Bookseller at Ravenna
Javi is a creature of books and crafts. She shelves self-help, psychology, art history, indigenous, womens, black, and queer studies. When she's not selling books during the day, you can find her knitting, watching british mystery shows, taking naps with her senior cat named Martha, or reading by candlelight.
Thapp is a storyteller in the way she visualizes the human experience of feeling emotions. Through her use of soft color palettes and minimalist art, she captures how it feels to grow with the seasons. Her words are rich with comfort, yet sting with familarity. It is a book to sit by your bedside table and to go back to with each passing year in order to reassure of our everchanging experiences with our emotions.
I can't even begin to describe the beauty of this book. It is the most beautiful graphic novel I have ever read. It is so seamless in the way Trung Le Nguyen talks about queer identity, the complexity of family, and love. From a first glance, it is a simple story of love, told through his own experience and his love for reading fairy tales. But once you finish reading, it keeps running in your mind, and suddenly you are unearthing the hundreds of experiences you read through. I feel like it is SO difficult to weave so many different themes with drawings and few words, but it was executed to perfection. I feel so lucky to have experienced this graphic novel, and you will absolutely not regret picking this gem up.
Everything about this delightful little book is perfect. From the art, the colors, the world and the characters that inhabit it. From page 1, you are welcomed with big, open friendly arms. You feel so immersed in the story, you start to notice the slight scent of tea brewing. It is packed with messages, telling us to pursue our passions and take care of ourselves and others. Highly, highly recommend.
This is one of the few books I frequently visit, like a good friend who I haven't seen in a long time, and we just sit down and drink tea together. It is a highly researched but deeply personal memoir about having bipolar disorder, and the fears that surface upon being diagnosed. She shares her downfalls and the coping skills she learned for them. It is a beautiful journey of finding balance, accepting the long-windedness of recovery, and the magic and familiarity of feeling good, after spending a long time being nostalgic for it.
I saw the title and instantly knew I wanted to read it. I'm a homebody by nature, and Cassandra Calin told me there's nothing wrong with that. Her collection of comics are comforting, funny (literally made me laugh out loud), and relatable. She makes the mundane moments seem exciting and reflective, reminding us that we don't need to be out in the world in order to have grand experiences. It is a perfect companion and reassurance for homebodies everywhere.
Let's talk about being neurodivergent in a world that caters to neurotypical folks! Jenara Nerenberg was diagnosed with Autism when she was an adult. After years of being misdiagnosed herself, she was shocked to see what little research had been done about neurodivergency in women, since they are often misdiagnosed with a mood disorder or for being 'hormonal'. So, what did she do? She did her own research and wrote a book. this book reassured me of my own neurodivergency and how to survive in a world that isn't accessible to those who are neurodivergent. Neurodivergence is an actual superpower, and we deserve to be heard and seen! This book is essential for those on, off, and in between the spectrum of neurodivergency.

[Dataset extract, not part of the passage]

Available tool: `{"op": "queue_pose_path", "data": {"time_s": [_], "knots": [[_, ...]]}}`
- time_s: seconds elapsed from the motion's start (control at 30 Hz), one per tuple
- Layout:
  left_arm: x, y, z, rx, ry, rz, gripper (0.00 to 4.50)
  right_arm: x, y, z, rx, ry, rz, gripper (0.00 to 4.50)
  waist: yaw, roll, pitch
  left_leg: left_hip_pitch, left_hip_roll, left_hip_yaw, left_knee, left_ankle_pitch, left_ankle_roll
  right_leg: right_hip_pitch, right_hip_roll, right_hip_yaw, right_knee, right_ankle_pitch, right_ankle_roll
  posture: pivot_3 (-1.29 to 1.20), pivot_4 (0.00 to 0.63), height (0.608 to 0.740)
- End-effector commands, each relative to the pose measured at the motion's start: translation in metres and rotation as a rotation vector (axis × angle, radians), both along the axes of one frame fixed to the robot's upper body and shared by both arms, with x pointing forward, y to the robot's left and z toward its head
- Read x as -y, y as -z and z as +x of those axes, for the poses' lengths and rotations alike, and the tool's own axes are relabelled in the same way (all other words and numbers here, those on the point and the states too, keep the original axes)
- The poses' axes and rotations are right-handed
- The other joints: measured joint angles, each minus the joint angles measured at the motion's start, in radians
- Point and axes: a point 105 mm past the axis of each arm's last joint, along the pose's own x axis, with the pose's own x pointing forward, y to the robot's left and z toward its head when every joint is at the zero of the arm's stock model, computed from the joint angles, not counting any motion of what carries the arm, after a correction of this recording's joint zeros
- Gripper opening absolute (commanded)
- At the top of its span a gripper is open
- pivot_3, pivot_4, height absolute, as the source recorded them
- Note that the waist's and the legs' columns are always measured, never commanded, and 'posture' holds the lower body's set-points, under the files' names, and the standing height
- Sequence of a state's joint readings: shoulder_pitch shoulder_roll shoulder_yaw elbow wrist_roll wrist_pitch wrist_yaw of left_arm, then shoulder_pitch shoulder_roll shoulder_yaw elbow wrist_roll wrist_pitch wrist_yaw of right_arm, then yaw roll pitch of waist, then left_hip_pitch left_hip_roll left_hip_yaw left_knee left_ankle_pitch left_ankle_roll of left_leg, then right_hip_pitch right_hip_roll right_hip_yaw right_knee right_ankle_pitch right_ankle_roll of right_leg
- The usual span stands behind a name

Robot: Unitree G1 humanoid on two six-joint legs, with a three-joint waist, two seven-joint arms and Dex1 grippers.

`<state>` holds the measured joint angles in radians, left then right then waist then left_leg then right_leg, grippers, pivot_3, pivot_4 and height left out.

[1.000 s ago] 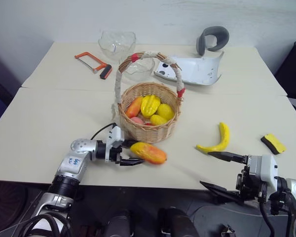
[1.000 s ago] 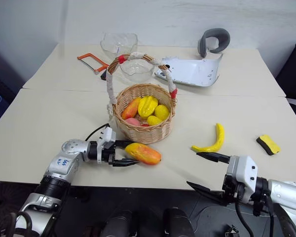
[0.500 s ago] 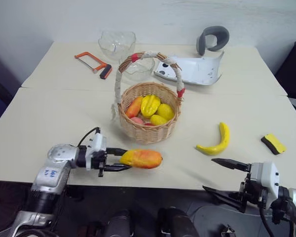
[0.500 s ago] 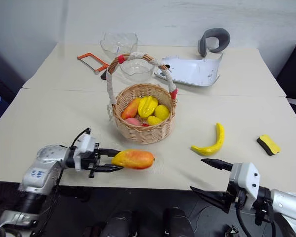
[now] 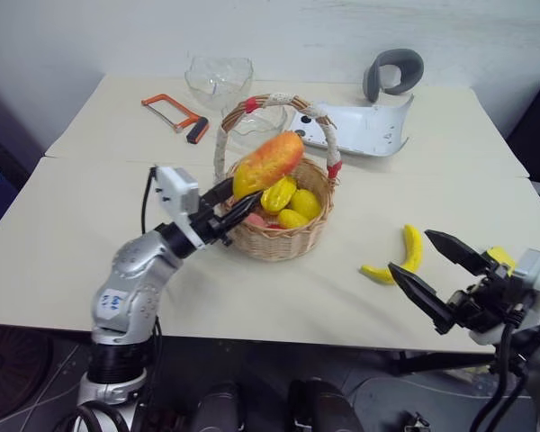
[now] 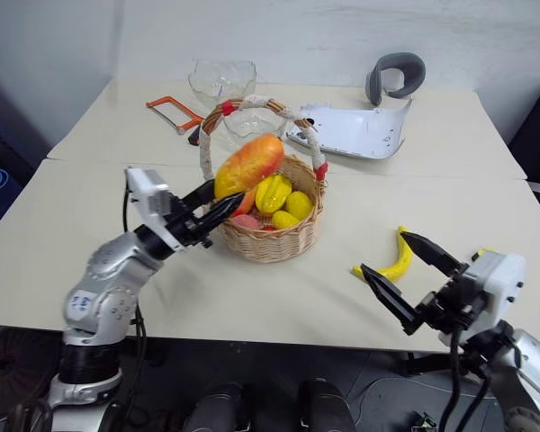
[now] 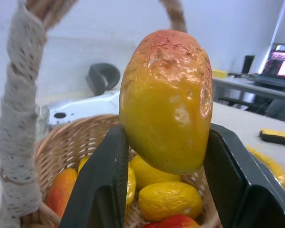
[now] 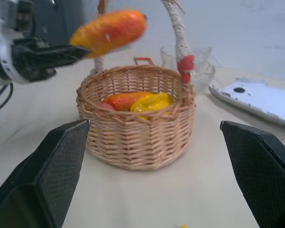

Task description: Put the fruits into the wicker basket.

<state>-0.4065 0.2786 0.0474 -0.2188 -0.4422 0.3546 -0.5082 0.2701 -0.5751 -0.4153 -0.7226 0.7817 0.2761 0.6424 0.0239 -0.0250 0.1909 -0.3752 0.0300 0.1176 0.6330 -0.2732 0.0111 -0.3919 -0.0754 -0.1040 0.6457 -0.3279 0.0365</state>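
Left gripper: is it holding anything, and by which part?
Yes: the left gripper clamps the mango at its lower end, a finger on each side, above the wicker basket.

We record a mango (image 5: 268,163) shading from yellow-orange to mottled red, pinched by the black fingers of the left gripper (image 5: 235,203). The wicker basket (image 5: 283,236), at centre frame, is light-brown weave; its handle (image 5: 220,148) is wrapped in whitish lace with red ties. Inside it we note a ridged yellow starfruit (image 5: 277,193), a plain yellow fruit (image 5: 304,203) and an orange-red one (image 6: 244,200). The banana (image 5: 403,257), right of centre, is yellow. The hacksaw (image 5: 173,116), upper left, is orange-framed with a black handle. The table (image 5: 81,225) is pale cream. The right gripper (image 5: 434,270) is black.
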Motion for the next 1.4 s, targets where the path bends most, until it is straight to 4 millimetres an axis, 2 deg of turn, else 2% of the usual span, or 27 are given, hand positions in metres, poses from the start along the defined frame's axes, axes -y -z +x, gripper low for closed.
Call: {"op": "queue_pose_path", "data": {"time_s": [0.03,0.1,0.13,0.17,0.23,0.33,0.4,0.43,0.5,0.57,0.67,0.73,0.8,0.9,1.0,1.17,1.3,1.4], "knots": [[0.002,-0.011,0.002,0.066,-0.025,0.002,3.39,-0.004,-0.006,-0.001,0.032,-0.005,-0.021,4.50,0.000,0.000,0.000,0.000,0.000,0.000,0.000,0.000,0.000,0.000,0.000,0.000,0.000,0.000,0.000,0.00,0.150,0.740],[0.005,-0.012,-0.004,0.107,0.037,0.040,4.01,-0.001,-0.003,-0.001,0.017,0.007,-0.044,4.50,0.000,0.000,0.000,0.000,0.000,0.000,-0.001,0.000,-0.001,0.000,0.000,0.000,0.000,0.000,0.000,0.00,0.150,0.740],[0.003,-0.018,-0.009,0.196,0.069,0.102,4.27,0.002,-0.001,0.000,0.010,0.010,-0.069,4.50,0.000,0.000,0.000,0.000,0.000,0.000,-0.001,0.000,-0.001,0.000,0.000,0.000,-0.001,0.000,0.000,0.00,0.150,0.740],[-0.008,-0.021,-0.012,0.219,0.102,0.124,4.42,0.009,-0.001,0.000,0.024,0.022,-0.126,4.50,-0.001,0.000,0.000,0.000,0.000,0.000,-0.001,0.000,-0.001,0.000,0.000,0.000,-0.001,0.000,0.000,0.00,0.150,0.740],[-0.026,-0.023,-0.017,0.212,0.173,0.157,4.42,0.023,0.003,0.000,0.037,0.030,-0.279,4.50,-0.002,0.000,0.000,0.000,0.000,0.001,-0.001,0.000,-0.001,-0.001,0.000,0.000,-0.001,0.000,0.000,0.00,0.150,0.740],[-0.053,-0.008,-0.035,0.128,0.353,0.347,4.42,0.068,0.012,-0.002,-0.027,0.071,-0.405,4.50,-0.003,0.000,0.000,0.001,0.001,0.002,-0.001,0.000,-0.001,0.000,0.001,0.000,-0.001,0.000,-0.001,0.00,0.150,0.740],[-0.074,0.000,-0.045,0.028,0.434,0.452,4.42,0.099,0.027,-0.008,-0.086,0.092,-0.513,4.50,-0.001,-0.001,0.001,0.001,0.001,0.002,-0.002,-0.001,0.000,0.000,0.001,0.000,-0.002,-0.001,-0.001,0.00,0.150,0.740],[-0.082,0.002,-0.049,-0.010,0.461,0.482,4.42,0.108,0.033,-0.011,-0.109,0.092,-0.548,4.50,-0.001,-0.001,0.001,0.001,0.001,0.002,-0.002,-0.001,0.000,0.000,0.001,0.000,-0.003,-0.001,-0.001,0.00,0.150,0.740],[-0.110,0.003,-0.055,-0.108,0.459,0.562,4.42,0.136,0.050,-0.020,-0.162,0.119,-0.634,4.50,0.000,-0.002,0.001,0.001,0.001,0.002,-0.003,-0.002,0.002,0.000,0.001,0.000,-0.003,-0.001,-0.001,0.00,0.150,0.740],[-0.127,0.002,-0.056,-0.153,0.431,0.584,4.42,0.155,0.061,-0.028,-0.192,0.148,-0.686,4.50,0.001,-0.001,0.001,0.000,0.001,0.002,-0.003,-0.003,0.003,0.000,0.001,0.000,-0.004,-0.001,-0.001,0.00,0.150,0.740],[-0.141,0.007,-0.059,-0.170,0.405,0.595,4.42,0.175,0.069,-0.034,-0.209,0.198,-0.726,4.50,-0.002,0.001,0.001,0.001,0.001,0.002,-0.003,-0.003,0.004,0.000,-0.001,0.000,-0.004,-0.001,-0.001,0.00,0.150,0.740],[-0.139,0.013,-0.061,-0.177,0.400,0.568,4.42,0.172,0.078,-0.037,-0.310,0.130,-0.747,4.50,-0.003,0.002,0.002,0.001,0.001,0.002,-0.003,-0.004,0.004,0.000,-0.001,0.000,-0.004,-0.001,-0.001,0.00,0.150,0.740],[-0.132,0.016,-0.067,-0.198,0.420,0.522,4.42,0.154,0.071,-0.025,-0.263,0.013,-0.842,4.50,-0.013,0.004,0.002,0.001,0.001,0.002,-0.003,-0.004,0.004,0.000,-0.002,0.001,-0.003,-0.001,-0.001,0.00,0.150,0.740],[-0.121,0.022,-0.074,-0.211,0.456,0.494,4.42,0.118,0.048,0.008,-0.128,-0.137,-0.963,4.50,-0.043,0.002,0.004,0.003,0.002,0.003,-0.003,-0.003,0.003,0.000,-0.001,0.001,-0.001,-0.001,-0.002,0.00,0.150,0.740],[-0.110,0.023,-0.077,-0.200,0.476,0.477,4.42,0.089,0.038,0.038,-0.110,-0.243,-1.029,4.50,-0.051,0.003,0.005,0.004,0.003,0.003,-0.003,-0.001,0.001,-0.001,-0.001,0.000,0.000,-0.001,-0.002,0.00,0.150,0.740],[-0.096,0.020,-0.072,-0.135,0.449,0.429,4.42,0.071,0.046,0.080,-0.166,-0.287,-1.085,4.50,-0.042,0.003,0.005,0.002,0.003,0.002,-0.003,0.001,-0.006,-0.003,-0.001,-0.002,0.002,-0.002,-0.004,0.00,0.150,0.740],[-0.083,0.022,-0.080,-0.104,0.454,0.389,4.42,0.058,0.054,0.108,-0.187,-0.337,-1.152,4.50,-0.041,0.004,0.005,-0.001,0.002,0.003,0.001,-0.001,-0.003,-0.003,-0.002,-0.002,0.001,-0.001,-0.003,0.00,0.150,0.740],[-0.077,0.023,-0.085,-0.097,0.454,0.373,4.50,0.054,0.054,0.119,-0.206,-0.356,-1.170,3.90,-0.044,0.004,0.006,-0.001,0.001,0.004,0.003,-0.001,-0.002,-0.003,-0.003,-0.002,0.001,-0.001,-0.002,0.00,0.150,0.740]]}}
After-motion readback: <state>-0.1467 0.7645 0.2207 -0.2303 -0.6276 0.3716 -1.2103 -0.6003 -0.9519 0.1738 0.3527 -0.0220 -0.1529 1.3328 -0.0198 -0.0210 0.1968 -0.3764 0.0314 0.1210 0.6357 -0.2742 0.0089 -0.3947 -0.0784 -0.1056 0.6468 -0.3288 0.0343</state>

Oh, Murderbot. This short book is full of whirlwind experiences from the perspective of a socially awkward robot named Murderbot. Although it was designed to kill, it hacked its own government module and became fully self-aware. While on a mission with a group of eccentric scientists, Murderbot finds itself in 2 situations: 1) it really just wants to be alone and watch its soap operas and 2) they encounter something dark and mysterious, and it is up to them to figure it out. Readers will relate to the socially-awkwardness of Murderbot, but be completely drawn to the mystery surrounding the dark situations encountered. It is so compelling and addicting!

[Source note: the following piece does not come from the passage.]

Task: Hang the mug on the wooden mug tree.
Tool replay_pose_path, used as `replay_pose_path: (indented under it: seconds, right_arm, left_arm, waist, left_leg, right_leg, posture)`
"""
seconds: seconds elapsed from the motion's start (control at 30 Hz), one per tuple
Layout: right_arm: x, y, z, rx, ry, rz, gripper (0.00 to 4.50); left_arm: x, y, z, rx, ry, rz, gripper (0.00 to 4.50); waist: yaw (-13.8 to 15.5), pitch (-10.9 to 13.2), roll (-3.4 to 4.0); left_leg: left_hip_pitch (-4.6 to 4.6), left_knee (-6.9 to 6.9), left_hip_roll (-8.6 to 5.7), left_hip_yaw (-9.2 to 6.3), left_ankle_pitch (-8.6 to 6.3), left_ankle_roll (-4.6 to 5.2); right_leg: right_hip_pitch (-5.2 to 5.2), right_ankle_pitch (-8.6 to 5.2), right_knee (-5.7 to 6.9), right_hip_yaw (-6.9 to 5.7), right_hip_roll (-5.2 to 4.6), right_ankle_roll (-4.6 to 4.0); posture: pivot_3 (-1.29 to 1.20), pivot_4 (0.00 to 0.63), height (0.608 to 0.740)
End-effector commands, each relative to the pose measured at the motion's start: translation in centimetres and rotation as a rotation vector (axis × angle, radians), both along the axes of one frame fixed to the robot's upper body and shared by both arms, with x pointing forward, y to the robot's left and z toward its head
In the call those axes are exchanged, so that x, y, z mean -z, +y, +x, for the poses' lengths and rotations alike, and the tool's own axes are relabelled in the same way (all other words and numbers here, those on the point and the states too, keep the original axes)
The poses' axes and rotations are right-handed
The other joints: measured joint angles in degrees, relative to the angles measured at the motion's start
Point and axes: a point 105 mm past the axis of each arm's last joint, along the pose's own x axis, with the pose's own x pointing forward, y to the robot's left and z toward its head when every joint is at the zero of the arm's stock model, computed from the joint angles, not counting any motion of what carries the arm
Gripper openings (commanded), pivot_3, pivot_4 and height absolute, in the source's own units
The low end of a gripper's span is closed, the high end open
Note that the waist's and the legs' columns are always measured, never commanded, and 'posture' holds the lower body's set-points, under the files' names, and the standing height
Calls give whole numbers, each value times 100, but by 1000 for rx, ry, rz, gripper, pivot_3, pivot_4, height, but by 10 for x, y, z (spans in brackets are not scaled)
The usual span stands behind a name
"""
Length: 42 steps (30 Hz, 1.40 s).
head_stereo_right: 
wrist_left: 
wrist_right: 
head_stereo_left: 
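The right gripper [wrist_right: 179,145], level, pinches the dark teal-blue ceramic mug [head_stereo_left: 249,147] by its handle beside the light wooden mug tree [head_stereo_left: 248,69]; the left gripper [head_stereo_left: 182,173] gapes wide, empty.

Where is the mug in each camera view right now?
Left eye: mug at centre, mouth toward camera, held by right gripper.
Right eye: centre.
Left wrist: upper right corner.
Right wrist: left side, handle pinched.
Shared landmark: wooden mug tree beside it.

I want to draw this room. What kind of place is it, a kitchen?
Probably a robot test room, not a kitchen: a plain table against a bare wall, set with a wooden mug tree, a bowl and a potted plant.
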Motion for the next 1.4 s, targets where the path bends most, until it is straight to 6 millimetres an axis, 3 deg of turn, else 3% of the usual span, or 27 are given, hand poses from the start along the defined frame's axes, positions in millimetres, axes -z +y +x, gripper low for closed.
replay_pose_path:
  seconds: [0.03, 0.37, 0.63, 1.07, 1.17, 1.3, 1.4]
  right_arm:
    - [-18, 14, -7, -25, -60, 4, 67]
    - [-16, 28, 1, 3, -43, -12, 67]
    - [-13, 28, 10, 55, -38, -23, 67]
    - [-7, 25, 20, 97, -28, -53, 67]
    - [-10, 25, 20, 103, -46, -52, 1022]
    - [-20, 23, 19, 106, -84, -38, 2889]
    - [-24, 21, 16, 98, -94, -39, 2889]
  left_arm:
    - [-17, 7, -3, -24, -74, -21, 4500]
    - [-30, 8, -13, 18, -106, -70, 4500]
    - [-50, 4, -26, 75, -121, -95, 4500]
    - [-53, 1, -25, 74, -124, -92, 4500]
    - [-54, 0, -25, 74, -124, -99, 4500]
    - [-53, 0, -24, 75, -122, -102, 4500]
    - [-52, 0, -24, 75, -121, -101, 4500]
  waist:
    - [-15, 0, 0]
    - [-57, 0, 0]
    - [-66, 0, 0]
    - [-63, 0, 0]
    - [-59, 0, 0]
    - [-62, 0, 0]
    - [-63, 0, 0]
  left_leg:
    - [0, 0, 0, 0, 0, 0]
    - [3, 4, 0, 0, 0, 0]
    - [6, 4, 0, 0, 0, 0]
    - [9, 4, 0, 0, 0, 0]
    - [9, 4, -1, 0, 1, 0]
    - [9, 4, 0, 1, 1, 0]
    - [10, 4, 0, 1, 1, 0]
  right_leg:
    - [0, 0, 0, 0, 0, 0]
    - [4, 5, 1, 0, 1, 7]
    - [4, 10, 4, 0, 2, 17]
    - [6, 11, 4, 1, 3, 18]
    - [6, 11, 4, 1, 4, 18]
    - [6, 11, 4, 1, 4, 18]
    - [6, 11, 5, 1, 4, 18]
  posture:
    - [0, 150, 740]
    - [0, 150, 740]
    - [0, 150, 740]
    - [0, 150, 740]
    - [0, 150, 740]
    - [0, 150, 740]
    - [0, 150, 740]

This is the book that got me into the romance genre and opened a whole new world for me. I also didn't realize how much of a sucker I am for the enemies-to-lovers trope -- and The Hating Game perfected it.
Lucy Hutton comes from a small independent book publisher. Josh comes from a big-boss corporate book publisher. Their publishing houses merge, and competition arises between the two. When a promotion opens up, they set their eyes on it, and will do anything to take each other down. However, once interacting outside of work, they realize they aren't so different as they thought they were. Their work lives may be different, but they are personally and intimately similar to one another. And our only job as the reader is to watch these two fall in love and grow for one another.
This book is very queer and dear to the heart. With moments reminiscent of Pride and Prejudice (without being too similar), Written in the Stars is a rom-com, set in Seattle, all about opposites attract. Elle is sweet and passionate, a believer in all things astrology and magic. Darcy is factual and passionate. Their first date goes horrendous and awkward. But to get their families off their backs, they both agree to fake their relationship, just until they stop harassing them about their love lives. However, true feelings form... and the rest you'll just have to read! It is truly the lightest read and guaranteed to get you out of a reading slump.